North Korea fired 23 missiles on Wednesday, one of which landed near South Korea’s territorial waters, prompting South Korean President Yoon Suk-yeol to denounce a “‘de facto’ territorial invasion.” .
After announcing that North Korea had fired at least 17 missiles, the South Korean military said “six more surface-to-air missile launches were detected in east and west directions.”
Three short-range ballistic missiles were launched at 08:51 local time (23:51 Tuesday in Lisbon) and one crossed the so-called ‘Northern Border Line’, the ‘de facto’ maritime divide between the two countries, Seoul said.
The shot triggered a rare air alert on the South Korean island of Ulleungdo, some 120 kilometers east of the Korean peninsula, where residents were advised to take refuge in shelters, according to the French news agency AFP.
It is the “first time since the partition of the peninsula” after the 1953 Korean War that a North Korean missile has landed so close to South Korean territorial waters, the South Korean military said.

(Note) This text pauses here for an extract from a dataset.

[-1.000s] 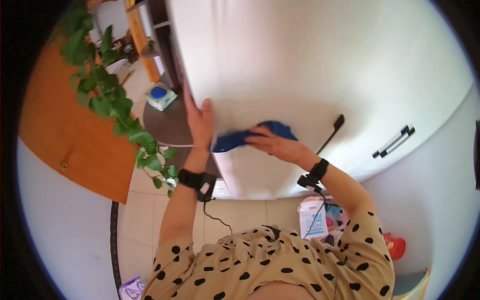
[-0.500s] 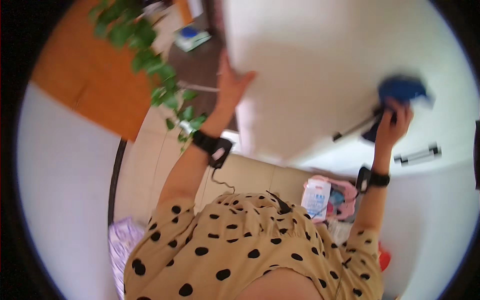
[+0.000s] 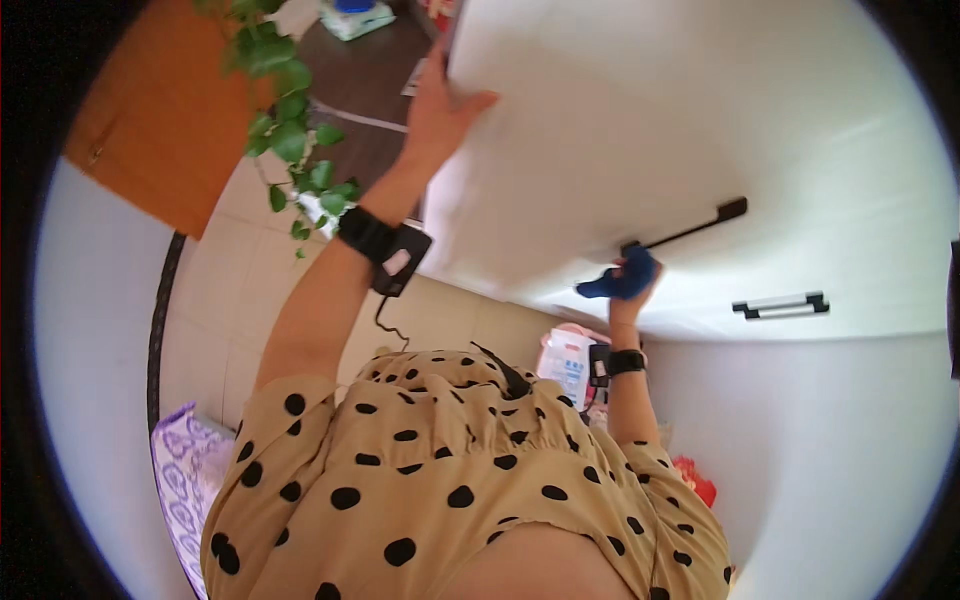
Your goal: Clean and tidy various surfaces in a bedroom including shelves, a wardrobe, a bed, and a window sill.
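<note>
A large white panel with a left edge, like a cabinet front (image 3: 560, 130), spans the upper right. My left hand (image 3: 437, 112) rests at that edge, thumb stretched apart over the white face and fingers extended up along the side. A dark blue cloth (image 3: 628, 276) is bunched in my right hand (image 3: 640, 290), whose fingers are curled and partly covered by it. The cloth sits at the lower left end of a long black bar handle (image 3: 690, 232). Further right is a second handle (image 3: 782, 306), black-ended and set level.
Trailing green leaves (image 3: 290, 130) hang left of my left forearm. Behind them stand a dark tabletop (image 3: 350, 75) with a wipes-like pack (image 3: 357, 18) and an orange-brown wooden door (image 3: 150, 120). A pink basket (image 3: 568, 335) and a purple-white patterned item (image 3: 190, 475) lie low down.
My right hand and the blue cloth have moved left and down across the white front to the bar handle's near end. The whole view has shifted; my left hand stays at the edge.
</note>
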A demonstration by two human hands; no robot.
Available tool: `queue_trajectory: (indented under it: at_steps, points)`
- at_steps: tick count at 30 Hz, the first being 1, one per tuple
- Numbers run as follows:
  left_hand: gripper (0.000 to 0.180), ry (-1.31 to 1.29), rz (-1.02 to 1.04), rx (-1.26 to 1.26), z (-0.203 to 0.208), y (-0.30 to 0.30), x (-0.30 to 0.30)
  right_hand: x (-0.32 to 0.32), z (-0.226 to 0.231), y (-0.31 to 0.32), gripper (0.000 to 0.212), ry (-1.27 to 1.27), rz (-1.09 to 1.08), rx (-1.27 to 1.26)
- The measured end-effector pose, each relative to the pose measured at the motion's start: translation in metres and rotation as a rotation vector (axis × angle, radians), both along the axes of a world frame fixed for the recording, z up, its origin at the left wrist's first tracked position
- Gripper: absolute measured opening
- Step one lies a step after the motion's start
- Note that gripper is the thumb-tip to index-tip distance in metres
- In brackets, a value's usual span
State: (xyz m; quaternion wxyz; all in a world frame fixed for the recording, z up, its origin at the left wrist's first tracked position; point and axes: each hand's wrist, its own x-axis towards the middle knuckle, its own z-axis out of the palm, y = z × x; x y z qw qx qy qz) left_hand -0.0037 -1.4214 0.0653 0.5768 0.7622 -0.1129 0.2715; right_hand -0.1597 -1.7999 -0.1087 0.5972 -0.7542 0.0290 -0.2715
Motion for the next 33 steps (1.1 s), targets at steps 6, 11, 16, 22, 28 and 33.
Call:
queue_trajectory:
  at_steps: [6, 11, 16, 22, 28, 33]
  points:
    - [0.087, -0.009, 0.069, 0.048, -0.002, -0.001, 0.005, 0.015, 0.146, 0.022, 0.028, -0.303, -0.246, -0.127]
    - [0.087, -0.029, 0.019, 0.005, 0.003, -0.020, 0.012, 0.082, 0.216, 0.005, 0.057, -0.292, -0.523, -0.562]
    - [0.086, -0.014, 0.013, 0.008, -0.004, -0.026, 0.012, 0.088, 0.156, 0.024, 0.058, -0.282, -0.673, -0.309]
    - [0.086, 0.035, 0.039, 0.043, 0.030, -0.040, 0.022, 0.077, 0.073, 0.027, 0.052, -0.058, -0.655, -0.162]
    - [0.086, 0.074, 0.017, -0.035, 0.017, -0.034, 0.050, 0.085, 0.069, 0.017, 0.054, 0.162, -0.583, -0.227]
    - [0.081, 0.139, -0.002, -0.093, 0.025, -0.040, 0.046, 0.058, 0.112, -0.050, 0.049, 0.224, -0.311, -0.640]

South Korea’s president has called a meeting of the National Security Council to discuss the incident, which analysts say is one of the most aggressive and threatening in several years.
Yoon regarded the “North Korean provocation as a ‘de facto’ territorial invasion by a missile that crossed the Northern Border Line for the first time since the division” of the peninsula, the South Korean presidency said in a statement.
He also ordered “swift and severe measures so that North Korea pays a high price for its provocations,” the presidency added, without specifying.
One of the missiles fell into the sea just 57 kilometers from the city of Sokcho in northeastern South Korea, Seoul said.
South Korea has closed several air routes over the Sea of Japan and has advised airlines to take a detour to “ensure passenger safety” on trips to the United States and Japan.
South Korea and the United States are carrying out the largest joint air exercise in their history, dubbed “Storm Watch,” involving hundreds of warplanes.
Marshal Pak Jong Chon, secretary of North Korea’s ruling Workers’ Party, described the exercises as aggressive and provocative, the North’s official media reported on Monday.
Pak said the exercises were called “Operation Desert Storm,” the name given to the US-led coalition’s military operations against Iraq in 1991 after the invasion of Kuwait.
The marshal said that if the United States and South Korea try to attack the country, the “special assets of the armed forces” of the Democratic Republic of Korea “will carry out their strategic mission without delay.”
“The United States and South Korea will pay the most horrible price in history,” Pak threatened, according to state news agency KCNA.
“As far as I remember, North Korea never carried out such a provocation when South Korea and the United States were conducting joint exercises,” Ewha University professor Park Won-gon told AFP.
“This is a serious threat. The North also appears confident in its nuclear capabilities,” he added.
Technically, the two Koreas are still at war, as the 1950-53 conflict ended with the signing of an armistice rather than a peace treaty.